Continue creating after retirement. “The compatibility of 100% of the retirement pension with artistic activity is extended,” says the Culture statement. The beneficiaries of a non-contributory pension will also be able to take advantage of the measure, as long as, yes, the income from their creative activity does not exceed the minimum interprofessional salary (1,000 euros per month, currently), as Díaz qualified. This culminates a long struggle of the artists, who came to denounce through the Seguir Creando platform that they suffered fines and pension withdrawals for the income generated by their works.

Since 2019, royalties can already be received at the same time as the pension. But, now, it will also apply to artistic and “related” activities (for example, a conference associated with the presentation of a book, and not only to the property rights of the work). In addition, the compatibility extends beyond the artists, interpreters or performers of scenic, audiovisual or musical arts, also reaching professionals who carry out necessary technical or auxiliary activities”, writes Culture. “The government wants people of culture to continue contributing to their country despite being retired,” Díaz added.

A new quota for specific self-employed. “For low-income self-employed artists (equal to or less than 3,000 euros per year), a reduced contribution is incorporated: in 2023 a contribution base of 526.14 euros is set for them, which represents a monthly fee of 161 euros. The database will be updated in subsequent years. In addition, in response to the irregularity of many of the activities of this group, the possibility is opened at the request of the interested party that the payment term of the quotas be quarterly, instead of monthly, ”the statement details.

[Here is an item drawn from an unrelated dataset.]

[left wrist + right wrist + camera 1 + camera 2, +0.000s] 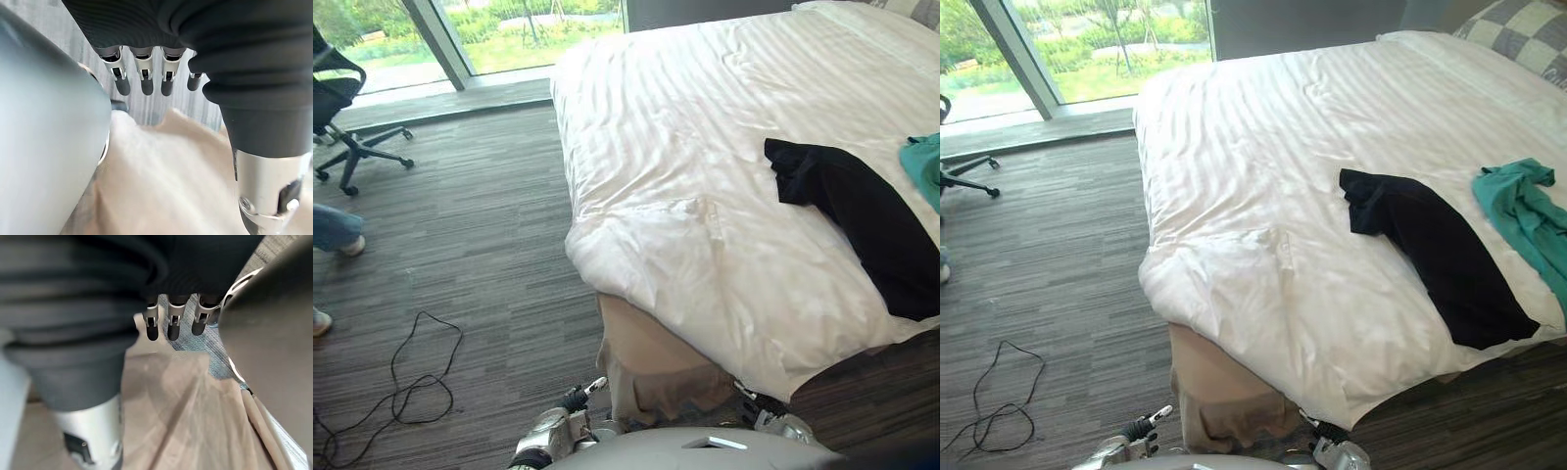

Two commissions. Díaz also announced the creation of two working groups, made up of workers from the competent ministries and union representatives and the cultural sector. One will study and promote the recognition of certain professional diseases derived from artistic activities. The other will be dedicated to “measures to recognize the intermittency in the workplace and the Social Security of artists and self-employed workers of culture,” according to Culture.

The Artist’s Statute, closer to its completion. Four and a half years have passed since, in the summer of 2018, all the parties agreed on a 75-point report for the elaboration of the so-called Artist Statute. The passage of time and the delays in its approval left culture exposed to the elements during the pandemic, which hit the sector with forced closures and losses of up to half of its audience in various areas. By now, most of the measures are already law and the three announced today represent another giant step forward. Although there are still open fronts, such as specific withholdings of personal income tax.

An unstable and intermittent sector. The cultural professions employed, in 2021, 690,800 people, 3.5% of the labor market, according to data from the Ministry of Culture and Sports. But only 66.6% were salaried, compared to the general average of 84.1%. And only one in two has a permanent contract, again below the national average (63%). The business universe shows the same instability: the expression “cultural industry” actually refers to a sector where 67.1% of the 128,741 registered companies do not have any employees (that is, they are self-employed alone) and the 26.8% added between one and five.